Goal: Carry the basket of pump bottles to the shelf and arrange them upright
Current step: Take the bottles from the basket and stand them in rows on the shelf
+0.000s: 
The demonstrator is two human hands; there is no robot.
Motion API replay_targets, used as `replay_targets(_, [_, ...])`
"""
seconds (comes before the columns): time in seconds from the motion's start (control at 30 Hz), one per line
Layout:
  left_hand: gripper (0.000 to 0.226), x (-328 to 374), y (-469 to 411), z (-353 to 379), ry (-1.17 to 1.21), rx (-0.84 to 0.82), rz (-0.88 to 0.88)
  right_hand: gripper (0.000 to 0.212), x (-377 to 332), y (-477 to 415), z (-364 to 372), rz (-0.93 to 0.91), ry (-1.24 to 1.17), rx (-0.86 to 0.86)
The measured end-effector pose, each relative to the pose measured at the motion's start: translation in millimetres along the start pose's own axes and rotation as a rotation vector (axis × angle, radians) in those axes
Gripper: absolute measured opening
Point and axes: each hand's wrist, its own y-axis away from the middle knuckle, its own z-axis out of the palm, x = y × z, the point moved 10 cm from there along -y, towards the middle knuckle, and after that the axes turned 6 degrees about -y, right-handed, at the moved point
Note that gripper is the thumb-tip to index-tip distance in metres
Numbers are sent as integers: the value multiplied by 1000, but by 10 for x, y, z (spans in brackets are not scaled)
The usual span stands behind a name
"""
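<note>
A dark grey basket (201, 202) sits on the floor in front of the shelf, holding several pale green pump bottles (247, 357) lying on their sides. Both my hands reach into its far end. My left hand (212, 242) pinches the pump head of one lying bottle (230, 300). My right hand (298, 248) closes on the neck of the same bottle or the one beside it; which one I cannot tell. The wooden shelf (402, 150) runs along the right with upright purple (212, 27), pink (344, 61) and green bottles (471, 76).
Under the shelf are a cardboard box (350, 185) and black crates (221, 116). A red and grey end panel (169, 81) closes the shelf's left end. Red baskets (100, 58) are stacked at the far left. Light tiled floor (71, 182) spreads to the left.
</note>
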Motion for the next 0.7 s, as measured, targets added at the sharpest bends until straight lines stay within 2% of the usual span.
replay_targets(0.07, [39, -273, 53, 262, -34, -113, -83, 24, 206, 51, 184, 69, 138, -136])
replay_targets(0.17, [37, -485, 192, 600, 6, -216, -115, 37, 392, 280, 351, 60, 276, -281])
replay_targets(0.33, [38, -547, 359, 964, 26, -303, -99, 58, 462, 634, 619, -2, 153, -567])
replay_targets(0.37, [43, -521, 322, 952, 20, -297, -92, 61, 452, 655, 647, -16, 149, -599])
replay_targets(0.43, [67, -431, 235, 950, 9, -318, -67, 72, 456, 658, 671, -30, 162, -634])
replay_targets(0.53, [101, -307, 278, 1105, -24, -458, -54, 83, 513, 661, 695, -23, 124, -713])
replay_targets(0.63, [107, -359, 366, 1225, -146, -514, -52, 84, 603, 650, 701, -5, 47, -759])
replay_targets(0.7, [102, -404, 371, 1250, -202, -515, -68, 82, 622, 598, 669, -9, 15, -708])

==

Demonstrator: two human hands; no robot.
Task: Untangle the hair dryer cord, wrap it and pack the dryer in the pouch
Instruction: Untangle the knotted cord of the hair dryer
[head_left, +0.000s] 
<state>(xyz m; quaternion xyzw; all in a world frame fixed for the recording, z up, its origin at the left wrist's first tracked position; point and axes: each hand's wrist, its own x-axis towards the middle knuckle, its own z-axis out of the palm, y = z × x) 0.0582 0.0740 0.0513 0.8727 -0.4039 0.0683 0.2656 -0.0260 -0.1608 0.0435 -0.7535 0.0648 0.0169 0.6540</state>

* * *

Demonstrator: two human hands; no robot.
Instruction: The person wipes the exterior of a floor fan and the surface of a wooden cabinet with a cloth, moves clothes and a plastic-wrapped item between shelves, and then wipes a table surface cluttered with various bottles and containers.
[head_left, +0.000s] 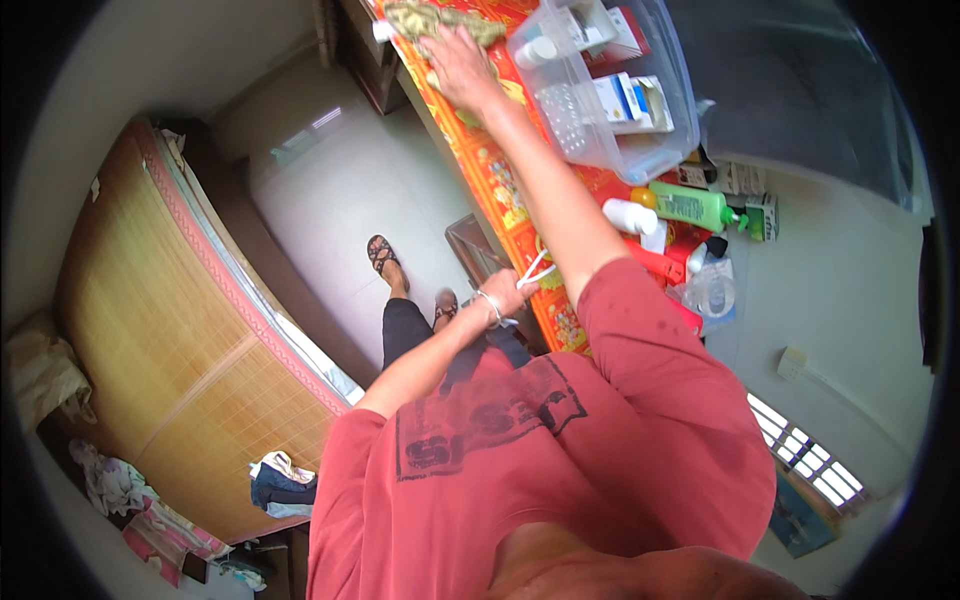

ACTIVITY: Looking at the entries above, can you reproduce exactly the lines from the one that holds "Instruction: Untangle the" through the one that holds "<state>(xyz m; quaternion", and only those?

RESPONSE TO THIS EXERCISE:
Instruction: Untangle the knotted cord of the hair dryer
[head_left, +0.000s] 
<state>(xyz m; quaternion xyzw; all in a world frame fixed for the recording, z up, its origin at the left wrist's first tracked position; point and axes: each hand's wrist, its own x-axis towards the middle knuckle, its own z-axis out of the palm, y = z × x) 0.0582 0.0740 0.0513 0.8727 -0.4039 0.0683 0.2656 -0.0260 -0.1608 0.0435 -0.7535 0.0648 0.0169 0.6540</state>

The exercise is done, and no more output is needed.